Burma

Explosion Injures Two in Hpakant

By Saw Yan Naing 27 January 2015

Tensions remain high in Kachin State’s Hpakant Township after a bomb exploded in the town on Monday, injuring two people, according to local sources.

The explosion occurred outside the Jade City Hotel, a well-known hotel in the downtown area of Hpakant, located near a military base of the Burma Army’s Light Infantry Division (LID) 66.

Shwe Thein, head of the Hpakant branch office of the National League for Democracy (NLD), told The Irrawaddy on Tuesday that local residents are living in fear following the blast on Monday evening.

“The bomb went off around 6 pm,” he said. “It injured two people but no one died. Burma Army [soldiers] and police were deployed in the town. They formed an emergency checkpoint at the entrance to Hpakant town and searched everyone who entered.”

Recent fighting between government troops and the Kachin Independence Army (KIA) that broke out in the township on Jan. 15 forced up to 2,000 people to flee their homes, with many taking shelter in local churches.
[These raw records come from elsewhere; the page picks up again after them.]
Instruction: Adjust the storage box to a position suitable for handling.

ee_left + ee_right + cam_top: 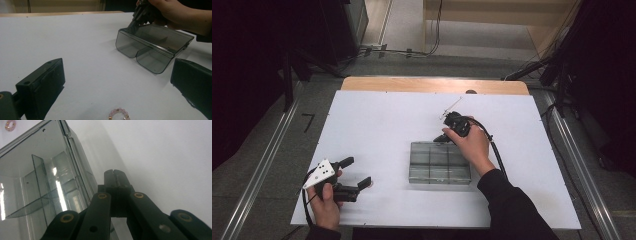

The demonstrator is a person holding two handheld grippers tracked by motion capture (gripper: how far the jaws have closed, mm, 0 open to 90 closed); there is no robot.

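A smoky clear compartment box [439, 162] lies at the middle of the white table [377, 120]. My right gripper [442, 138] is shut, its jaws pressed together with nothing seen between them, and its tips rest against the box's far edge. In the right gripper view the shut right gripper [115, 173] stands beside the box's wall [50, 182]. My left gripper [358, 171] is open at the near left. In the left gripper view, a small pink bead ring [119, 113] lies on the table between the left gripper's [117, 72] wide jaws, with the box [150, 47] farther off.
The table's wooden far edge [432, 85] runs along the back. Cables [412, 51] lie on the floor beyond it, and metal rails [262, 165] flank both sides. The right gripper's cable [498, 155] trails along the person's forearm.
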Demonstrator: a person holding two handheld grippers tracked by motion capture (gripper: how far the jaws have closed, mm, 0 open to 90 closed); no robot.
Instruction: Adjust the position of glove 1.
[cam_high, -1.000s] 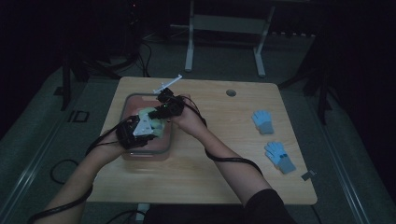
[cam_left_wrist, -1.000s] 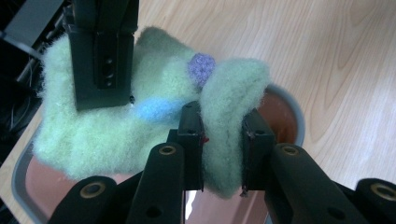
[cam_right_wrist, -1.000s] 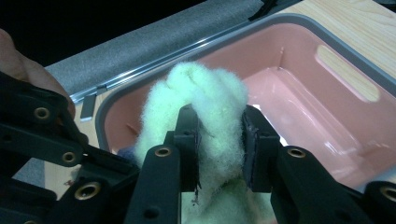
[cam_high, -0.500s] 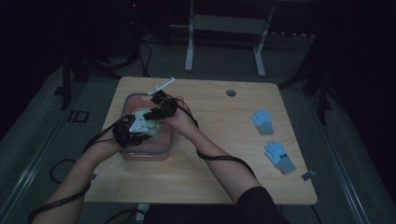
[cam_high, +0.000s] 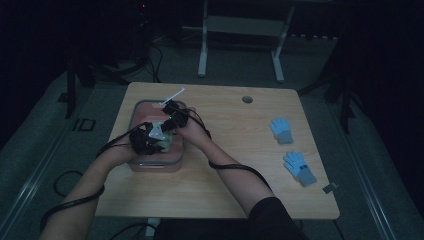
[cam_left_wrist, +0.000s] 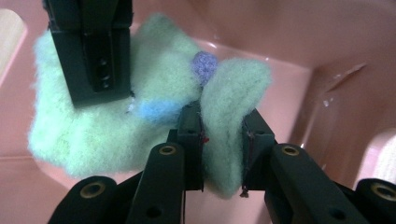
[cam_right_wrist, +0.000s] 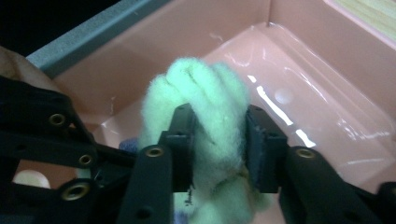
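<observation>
Your table carries the pink tub at its nine o'clock side, two blue gloves over at three o'clock. Down in the tub lies the green glove. Your left gripper pinches one fold tight; your right gripper, jaws just easing apart, hugs another fold.

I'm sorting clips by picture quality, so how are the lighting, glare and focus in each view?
High view: dim, room nearly black beyond the table. Left gripper view: bright, fuzzy green glove soft, near jaws blurred. Right gripper view: white glare streaks on the pink bin floor, its edges soft.
</observation>
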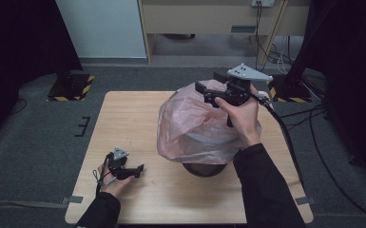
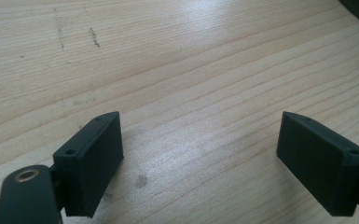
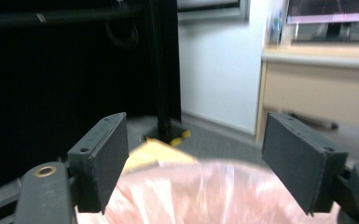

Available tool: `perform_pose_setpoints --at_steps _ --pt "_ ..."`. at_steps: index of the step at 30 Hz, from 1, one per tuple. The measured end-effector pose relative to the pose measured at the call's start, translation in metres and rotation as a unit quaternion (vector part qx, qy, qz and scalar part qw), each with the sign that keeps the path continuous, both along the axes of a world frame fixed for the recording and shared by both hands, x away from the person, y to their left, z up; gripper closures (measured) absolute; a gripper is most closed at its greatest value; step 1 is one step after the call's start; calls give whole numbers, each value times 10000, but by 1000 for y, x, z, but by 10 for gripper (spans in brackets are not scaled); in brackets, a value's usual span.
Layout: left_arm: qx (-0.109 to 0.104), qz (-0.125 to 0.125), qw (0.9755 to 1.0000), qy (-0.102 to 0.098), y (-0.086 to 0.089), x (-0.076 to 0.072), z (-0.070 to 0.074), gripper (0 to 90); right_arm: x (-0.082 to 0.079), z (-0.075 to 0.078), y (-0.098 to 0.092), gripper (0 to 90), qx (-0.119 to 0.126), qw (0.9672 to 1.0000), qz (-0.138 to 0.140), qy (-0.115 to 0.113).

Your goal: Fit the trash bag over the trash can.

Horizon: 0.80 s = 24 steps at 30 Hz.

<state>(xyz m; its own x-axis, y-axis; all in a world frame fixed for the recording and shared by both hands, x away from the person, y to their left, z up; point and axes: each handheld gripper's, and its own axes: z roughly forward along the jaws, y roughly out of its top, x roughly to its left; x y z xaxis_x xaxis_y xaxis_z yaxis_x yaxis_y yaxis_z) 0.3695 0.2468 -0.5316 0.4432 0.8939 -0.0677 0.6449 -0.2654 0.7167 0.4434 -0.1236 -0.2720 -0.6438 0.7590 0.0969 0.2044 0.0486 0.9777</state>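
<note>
Wooden worktop (image 1: 138, 123) under grey carpeted floor edges, pink bag on a dark bin dead centre.

Pink bag (image 1: 195, 126) drapes over the dark bin (image 1: 204, 168) at the worktop's middle-right. My right tongs (image 1: 208, 90) hover at the bag's far top, jaws spread wide, gripping nothing. My left tongs (image 1: 140, 168) sit low near the front-left, wide apart too, bare wood between them.
</note>
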Motion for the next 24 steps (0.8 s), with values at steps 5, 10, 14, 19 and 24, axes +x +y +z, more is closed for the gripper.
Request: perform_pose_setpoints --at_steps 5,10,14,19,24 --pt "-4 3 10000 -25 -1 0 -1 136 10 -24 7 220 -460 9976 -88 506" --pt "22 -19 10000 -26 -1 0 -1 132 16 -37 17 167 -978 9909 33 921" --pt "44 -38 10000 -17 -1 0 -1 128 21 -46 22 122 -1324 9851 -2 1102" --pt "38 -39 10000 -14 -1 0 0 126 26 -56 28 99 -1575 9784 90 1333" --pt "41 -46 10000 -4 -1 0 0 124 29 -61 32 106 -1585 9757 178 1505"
Local residents are fearful that renewed fighting could erupt at any time. “We have to be on alert since the fighting broke out in Hpakant [on Jan. 15]. We live in worry,” Shwe Thein said.

The NLD official added that mining companies involved in the region’s lucrative jade industry were continuing to operate despite the instability, with Burma Army troops and police providing security.

Reverend Lama Yaw of the Kachin Baptist Convention (KBC) told The Irrawaddy that the two men injured in Monday’s explosion were father and son.

“The bomb hit an old man and his son. We don’t know who is behind the explosion. But we also don’t think it will be disclosed,” Lama Yaw said.

On Jan. 15, a drive-by bombing involving an unknown motorcyclist at a police station in Lone Kin village, Hpakant Township, injured four family members of a police officer.

Local relief groups continue to voice concern for hundreds of villagers displaced in Hpakant with limited access to food, water and medical supplies. Some local sources have accused the military of using trapped villagers as human shields and forcibly conscripting some men into the Burma Army.

“We heard some 80 villagers, all men, were forced to go with Burma Army troops when they attacked the KIA recently,” Zua Naw of Tat Kaung Church in Myitkyina told The Irrawaddy on Tuesday.

Fresh fighting between Burma Army troops and allied forces of the KIA and the Ta’ang National Liberation Army (TNLA) also occurred in northern Shan State’s Namkham and Kutkai townships over the past few days, according to rebel sources.

TNLA spokesperson Mai Aie Kyaw confirmed to The Irrawaddy that fighting had broken out on Sunday and continued sporadically until noon on Tuesday.

Mai Aie Kyaw said government troops attacked TNLA forces when the latter group attempted to destroy a poppy plantation in an area of Namkham Township controlled by the Pansay militia, an influential local militia led by Kyaw Myint, a state-level parliamentarian from the ruling Union Solidarity and Development Party (USDP).

According to the TNLA’s information department, fighting in Namkham Township on Tuesday began around 8 am between TNLA Battalion 478 and Burma Army units from LID 88. No causalities have yet been reported.

The KIA and the TNLA are the only two major ethnic armed groups that have not signed ceasefire agreements with the Burmese government.